Congés payés et arrêts maladie : la Cour de cassation précise l’application des règles en vigueur lors des pourvois en cours
Dans un arrêt du 2 octobre 2024 (Cass. soc. 2 oct. 2024, n°23-14.806 FS-BR), la Cour de cassation a clarifié les règles applicables aux pourvois concernant l’acquisition de congés payés durant les arrêts maladie, lorsque les décisions des cours d’appel ont été rendues avant l’entrée en vigueur de la loi du 22 avril 2024.
Ce texte législatif a modifié les règles d’acquisition des congés payés pendant les arrêts de travail pour maladie, mais ne s’applique pas rétroactivement aux décisions rendues avant son entrée en vigueur.

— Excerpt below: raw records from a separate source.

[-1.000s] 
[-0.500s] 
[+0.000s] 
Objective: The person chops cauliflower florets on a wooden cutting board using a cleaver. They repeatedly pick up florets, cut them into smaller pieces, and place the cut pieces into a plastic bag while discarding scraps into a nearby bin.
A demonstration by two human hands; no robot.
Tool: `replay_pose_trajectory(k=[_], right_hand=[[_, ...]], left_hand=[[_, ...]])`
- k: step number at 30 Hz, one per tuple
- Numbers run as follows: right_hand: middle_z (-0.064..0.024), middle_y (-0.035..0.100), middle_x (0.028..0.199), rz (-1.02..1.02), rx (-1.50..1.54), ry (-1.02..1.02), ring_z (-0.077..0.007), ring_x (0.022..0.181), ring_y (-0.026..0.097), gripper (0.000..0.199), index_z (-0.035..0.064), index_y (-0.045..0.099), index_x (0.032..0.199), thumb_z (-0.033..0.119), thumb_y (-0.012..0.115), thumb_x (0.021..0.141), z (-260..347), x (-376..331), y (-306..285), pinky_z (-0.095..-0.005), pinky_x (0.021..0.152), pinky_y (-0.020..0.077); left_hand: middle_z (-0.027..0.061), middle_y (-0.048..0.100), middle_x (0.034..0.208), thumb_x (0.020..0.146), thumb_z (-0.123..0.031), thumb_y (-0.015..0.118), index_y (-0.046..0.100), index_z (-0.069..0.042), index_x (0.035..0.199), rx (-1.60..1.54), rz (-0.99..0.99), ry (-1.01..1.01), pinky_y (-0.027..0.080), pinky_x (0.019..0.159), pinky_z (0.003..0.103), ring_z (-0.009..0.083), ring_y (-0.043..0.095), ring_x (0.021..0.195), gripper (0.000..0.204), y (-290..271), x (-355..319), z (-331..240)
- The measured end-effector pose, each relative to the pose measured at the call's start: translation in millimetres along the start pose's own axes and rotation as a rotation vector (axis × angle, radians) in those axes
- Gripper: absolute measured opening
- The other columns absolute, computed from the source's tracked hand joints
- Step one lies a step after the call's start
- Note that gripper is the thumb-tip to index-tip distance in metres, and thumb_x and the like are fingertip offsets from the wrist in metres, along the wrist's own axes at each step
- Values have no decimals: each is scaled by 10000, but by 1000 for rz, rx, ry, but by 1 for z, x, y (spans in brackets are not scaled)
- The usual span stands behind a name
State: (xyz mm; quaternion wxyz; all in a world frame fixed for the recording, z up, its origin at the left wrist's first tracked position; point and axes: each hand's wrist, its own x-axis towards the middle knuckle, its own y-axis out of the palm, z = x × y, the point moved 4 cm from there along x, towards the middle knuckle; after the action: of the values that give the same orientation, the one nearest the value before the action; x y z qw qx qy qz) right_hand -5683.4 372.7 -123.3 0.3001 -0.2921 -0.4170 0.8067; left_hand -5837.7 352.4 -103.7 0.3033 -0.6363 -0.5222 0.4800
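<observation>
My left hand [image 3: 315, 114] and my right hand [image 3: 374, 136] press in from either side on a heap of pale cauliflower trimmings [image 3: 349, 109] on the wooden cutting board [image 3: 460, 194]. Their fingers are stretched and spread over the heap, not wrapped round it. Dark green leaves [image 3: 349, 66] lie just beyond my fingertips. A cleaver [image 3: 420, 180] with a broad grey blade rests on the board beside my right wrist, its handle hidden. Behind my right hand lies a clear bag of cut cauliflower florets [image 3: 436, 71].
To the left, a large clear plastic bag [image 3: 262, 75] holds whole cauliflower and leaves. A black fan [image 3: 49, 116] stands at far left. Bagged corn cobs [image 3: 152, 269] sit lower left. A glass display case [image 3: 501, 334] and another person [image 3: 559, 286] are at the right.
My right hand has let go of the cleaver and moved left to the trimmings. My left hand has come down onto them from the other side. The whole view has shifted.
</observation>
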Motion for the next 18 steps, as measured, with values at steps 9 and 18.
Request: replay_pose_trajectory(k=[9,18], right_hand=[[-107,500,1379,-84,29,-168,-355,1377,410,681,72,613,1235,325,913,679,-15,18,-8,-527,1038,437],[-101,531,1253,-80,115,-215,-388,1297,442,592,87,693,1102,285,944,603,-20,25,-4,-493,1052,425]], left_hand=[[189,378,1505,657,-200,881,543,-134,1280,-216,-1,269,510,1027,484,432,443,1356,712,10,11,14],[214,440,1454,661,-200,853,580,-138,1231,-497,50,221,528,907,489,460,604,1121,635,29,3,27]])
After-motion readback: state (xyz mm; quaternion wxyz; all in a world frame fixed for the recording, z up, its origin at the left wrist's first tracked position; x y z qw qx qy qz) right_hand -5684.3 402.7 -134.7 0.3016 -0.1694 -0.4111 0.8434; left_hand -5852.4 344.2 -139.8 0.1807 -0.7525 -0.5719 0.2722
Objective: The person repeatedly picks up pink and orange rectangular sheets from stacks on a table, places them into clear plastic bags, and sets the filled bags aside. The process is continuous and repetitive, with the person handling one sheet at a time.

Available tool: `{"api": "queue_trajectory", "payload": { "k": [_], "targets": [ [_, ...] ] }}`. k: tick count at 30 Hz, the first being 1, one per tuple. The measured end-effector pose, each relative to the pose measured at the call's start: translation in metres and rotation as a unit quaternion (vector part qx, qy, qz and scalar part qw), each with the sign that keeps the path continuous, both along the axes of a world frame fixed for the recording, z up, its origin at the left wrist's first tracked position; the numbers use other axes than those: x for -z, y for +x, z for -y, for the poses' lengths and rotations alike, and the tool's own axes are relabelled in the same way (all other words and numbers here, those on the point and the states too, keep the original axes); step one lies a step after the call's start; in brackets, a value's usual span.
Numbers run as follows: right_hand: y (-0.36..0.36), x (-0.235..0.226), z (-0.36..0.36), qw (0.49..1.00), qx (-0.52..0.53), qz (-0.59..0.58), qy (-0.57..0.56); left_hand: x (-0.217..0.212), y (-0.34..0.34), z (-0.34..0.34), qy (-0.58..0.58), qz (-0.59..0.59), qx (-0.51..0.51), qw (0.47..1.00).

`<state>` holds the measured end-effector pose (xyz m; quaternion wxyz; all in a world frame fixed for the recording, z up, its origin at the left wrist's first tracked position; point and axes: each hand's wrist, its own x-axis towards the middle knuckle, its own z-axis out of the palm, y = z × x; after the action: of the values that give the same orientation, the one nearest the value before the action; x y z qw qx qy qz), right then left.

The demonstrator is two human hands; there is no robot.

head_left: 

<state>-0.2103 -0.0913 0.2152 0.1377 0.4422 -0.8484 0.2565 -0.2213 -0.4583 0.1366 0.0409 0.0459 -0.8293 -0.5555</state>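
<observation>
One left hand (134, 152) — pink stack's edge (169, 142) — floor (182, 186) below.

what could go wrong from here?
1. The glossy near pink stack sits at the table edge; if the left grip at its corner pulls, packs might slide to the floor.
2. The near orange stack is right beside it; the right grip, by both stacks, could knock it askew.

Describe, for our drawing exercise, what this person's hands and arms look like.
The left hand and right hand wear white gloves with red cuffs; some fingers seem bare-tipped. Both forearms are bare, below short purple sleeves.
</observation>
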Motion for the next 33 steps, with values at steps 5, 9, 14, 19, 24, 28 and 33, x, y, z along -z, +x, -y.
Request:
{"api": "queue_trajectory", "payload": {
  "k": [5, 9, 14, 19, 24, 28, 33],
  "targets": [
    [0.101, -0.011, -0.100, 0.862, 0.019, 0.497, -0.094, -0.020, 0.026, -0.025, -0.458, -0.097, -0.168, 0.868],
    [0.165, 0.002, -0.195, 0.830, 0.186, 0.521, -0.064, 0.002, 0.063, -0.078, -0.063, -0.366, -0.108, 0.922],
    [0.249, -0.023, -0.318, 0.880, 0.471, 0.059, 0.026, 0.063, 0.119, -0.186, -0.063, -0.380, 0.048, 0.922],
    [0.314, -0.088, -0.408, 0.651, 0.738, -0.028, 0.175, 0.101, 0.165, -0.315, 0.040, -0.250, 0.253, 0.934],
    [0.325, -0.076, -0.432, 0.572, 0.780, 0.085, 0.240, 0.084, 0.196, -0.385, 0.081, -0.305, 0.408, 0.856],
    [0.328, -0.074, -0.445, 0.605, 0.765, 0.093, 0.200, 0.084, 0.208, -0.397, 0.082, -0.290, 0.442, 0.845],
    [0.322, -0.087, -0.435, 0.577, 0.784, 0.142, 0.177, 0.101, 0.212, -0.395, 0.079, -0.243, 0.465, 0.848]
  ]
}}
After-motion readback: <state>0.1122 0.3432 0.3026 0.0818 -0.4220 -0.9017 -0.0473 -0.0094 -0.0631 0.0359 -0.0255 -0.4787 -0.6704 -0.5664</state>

Les faits à l’origine du pourvoi
Le litige concerne une salariée licenciée pour inaptitude après cinq années d’arrêt maladie, durant lesquelles elle a réclamé à son employeur le paiement de plus de 6 000 € d’indemnités pour congés payés non perçus. La Cour d’appel de Bourges, en novembre 2022, avait rejeté sa demande en s’appuyant sur la législation en vigueur à l’époque, qui limitait l’acquisition des congés payés à un an pour les arrêts d’origine professionnelle (article L. 3141-5 du code du travail).
La salariée a alors formé un pourvoi en cassation, examiné après la promulgation de la loi du 22 avril 2024, qui a supprimé cette limitation.

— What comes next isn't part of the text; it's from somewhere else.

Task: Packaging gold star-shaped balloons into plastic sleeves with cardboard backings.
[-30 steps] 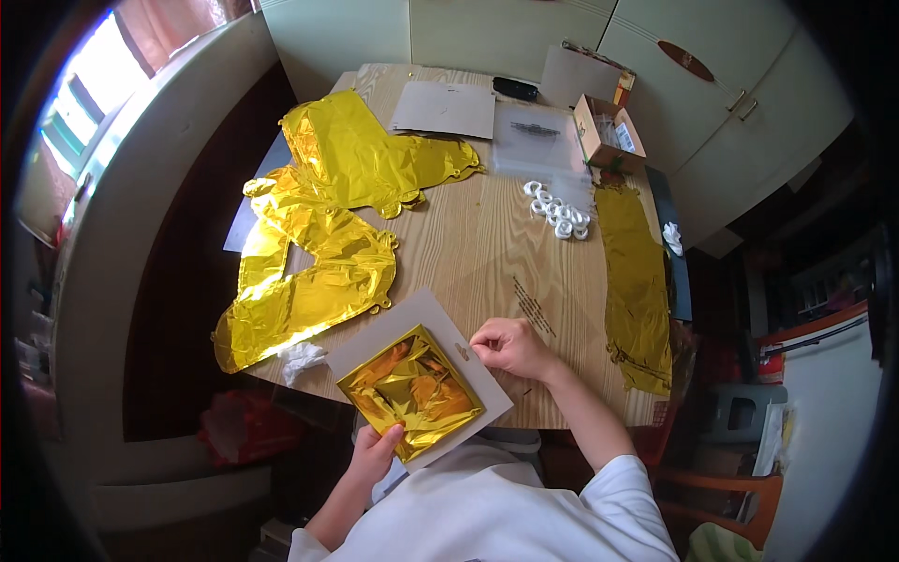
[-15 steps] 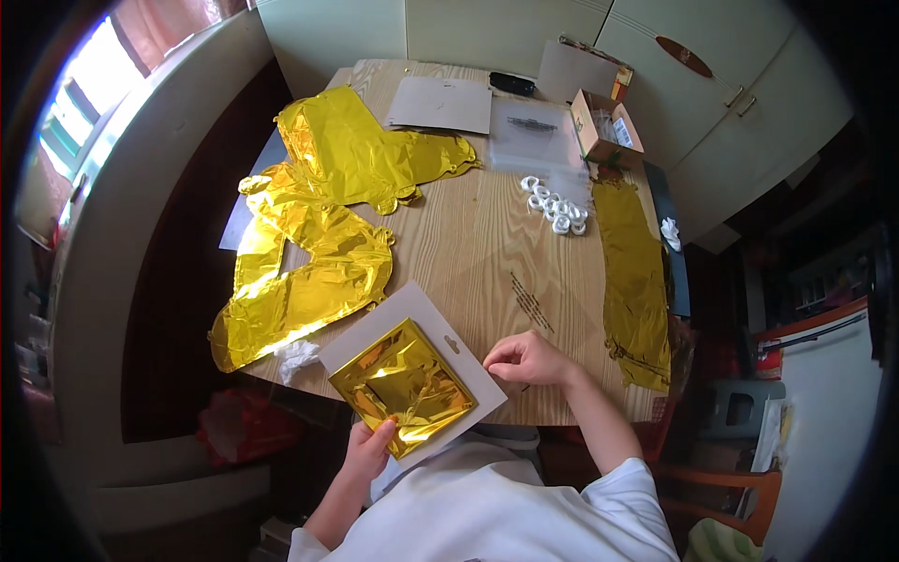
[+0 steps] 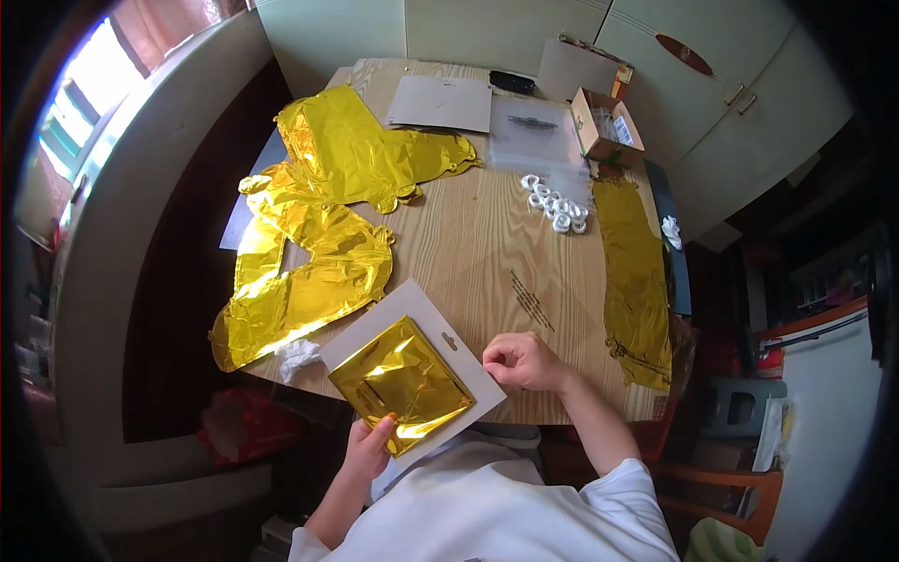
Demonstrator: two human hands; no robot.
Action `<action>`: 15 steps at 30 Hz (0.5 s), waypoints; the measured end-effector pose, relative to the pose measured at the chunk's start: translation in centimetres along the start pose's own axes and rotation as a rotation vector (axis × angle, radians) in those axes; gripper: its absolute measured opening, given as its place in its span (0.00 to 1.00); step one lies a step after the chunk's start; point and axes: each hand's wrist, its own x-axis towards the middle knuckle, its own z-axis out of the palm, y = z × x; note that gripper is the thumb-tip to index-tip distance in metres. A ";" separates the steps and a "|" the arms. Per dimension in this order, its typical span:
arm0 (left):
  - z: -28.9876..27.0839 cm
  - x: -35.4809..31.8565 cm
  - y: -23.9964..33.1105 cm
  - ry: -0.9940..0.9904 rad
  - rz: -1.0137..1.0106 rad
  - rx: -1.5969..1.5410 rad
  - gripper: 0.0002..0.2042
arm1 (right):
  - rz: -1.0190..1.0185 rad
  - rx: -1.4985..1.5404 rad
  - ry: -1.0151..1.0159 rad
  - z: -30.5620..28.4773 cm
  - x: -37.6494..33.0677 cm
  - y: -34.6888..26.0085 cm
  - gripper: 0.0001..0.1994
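Observation:
My left hand (image 3: 368, 448) grips the lower left edge of a white backing card (image 3: 457, 330), with the thumb pressed on a folded gold foil balloon (image 3: 401, 384) lying on it. The card is tilted in front of my body, its hang hole towards the upper right. At the card's right corner, my right hand (image 3: 526, 362) is closed, thumb and fingertips together; what they pinch, if anything, is hidden. Flat gold foil balloons (image 3: 361, 155) lie unfolded on the left of the table, and another flat gold foil piece (image 3: 637, 281) lies along the right edge.
White ribbon rolls (image 3: 560, 214) sit in a pile on the wooden table (image 3: 440, 234). Behind them are clear plastic bags (image 3: 534, 140), an open cardboard box (image 3: 609, 131), a grey-white card sheet (image 3: 440, 103) and a black object (image 3: 512, 82). Crumpled tissue (image 3: 298, 360) lies at the near left edge.
The folded foil and card have shifted very slightly under my left hand. My right hand has turned a little and moved slightly left at the card's corner.

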 end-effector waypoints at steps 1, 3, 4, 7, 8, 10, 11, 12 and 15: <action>-0.6 0.0 -0.3 0.004 0.004 -0.005 0.12 | -0.013 0.005 0.012 0.2 0.0 0.1 0.04; -0.6 -0.1 -0.3 0.047 -0.003 -0.030 0.11 | -0.041 0.011 0.032 0.4 -0.1 0.2 0.03; -0.1 -0.1 0.0 0.085 -0.013 -0.049 0.11 | -0.056 0.013 0.040 0.5 -0.1 0.3 0.03; 0.8 0.1 0.8 0.145 -0.018 -0.112 0.09 | -0.067 -0.034 0.102 0.4 0.1 0.6 0.02; 0.9 0.1 0.8 0.156 -0.015 -0.135 0.09 | -0.066 -0.058 0.128 0.3 0.3 0.8 0.02; 0.2 0.3 0.7 0.140 0.004 -0.087 0.09 | -0.116 -0.372 0.228 0.0 0.5 1.2 0.03; -0.2 0.4 0.8 0.132 0.014 -0.063 0.09 | -0.140 -0.529 0.277 -0.2 0.6 1.6 0.04; -0.6 0.4 0.8 0.112 0.026 -0.014 0.09 | -0.084 -0.658 0.280 -0.2 0.5 2.2 0.10; -0.6 0.3 1.0 0.071 0.032 0.090 0.09 | -0.056 -0.906 0.370 0.9 0.7 2.4 0.18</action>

Application des anciennes dispositions en cas de décisions antérieures à la loi de 2024
La Cour de cassation a jugé que, conformément au principe de sécurité juridique, elle devait statuer en appliquant les règles en vigueur au moment où la cour d’appel a rendu sa décision. Ainsi, les dispositions du Code du travail dans leur rédaction antérieure à la loi du 22 avril 2024 ont été retenues pour examiner le pourvoi.
Invocation de la Charte des droits fondamentaux de l’Union européenne
Toutefois, la Cour de cassation a permis à la salariée d’invoquer l’article 31 § 2 de la Charte des droits fondamentaux de l’Union européenne, qui stipule que tout travailleur a droit à une période annuelle de congés payés. Cette disposition, reconnue d’application directe dans les litiges entre salariés et employeurs privés, avait déjà servi de base à la jurisprudence établie par les arrêts du 13 septembre 2023. La Cour a donc écarté les dispositions nationales contraires à cette Charte.
Mise à l’écart des règles nationales contraires
La Cour de cassation a écarté partiellement l’application des articles L. 3141-3 et L. 3141-5 du Code du travail dans leur ancienne rédaction, car ils subordonnaient l’acquisition de congés payés à l’exécution d’un travail effectif.
Ces règles, jugées contraires à la Charte européenne, ont été remplacées par celles permettant aux salariés de cumuler des droits à congés payés pendant les périodes de suspension du contrat de travail, même en cas d’arrêt maladie.
Conséquences pour les salariés et les employeurs
La Cour a renvoyé les parties devant la Cour d’appel d’Orléans, précisant que les salariés concernés par des arrêts maladie antérieurs à la loi de 2024 pourraient toujours invoquer l’article 31 § 2 de la Charte pour réclamer leurs droits à congés payés.
Il est à noter que, pour les litiges soumis à la loi nouvelle, les dispositions de la loi du 22 avril 2024 ne sont pas rétroactives.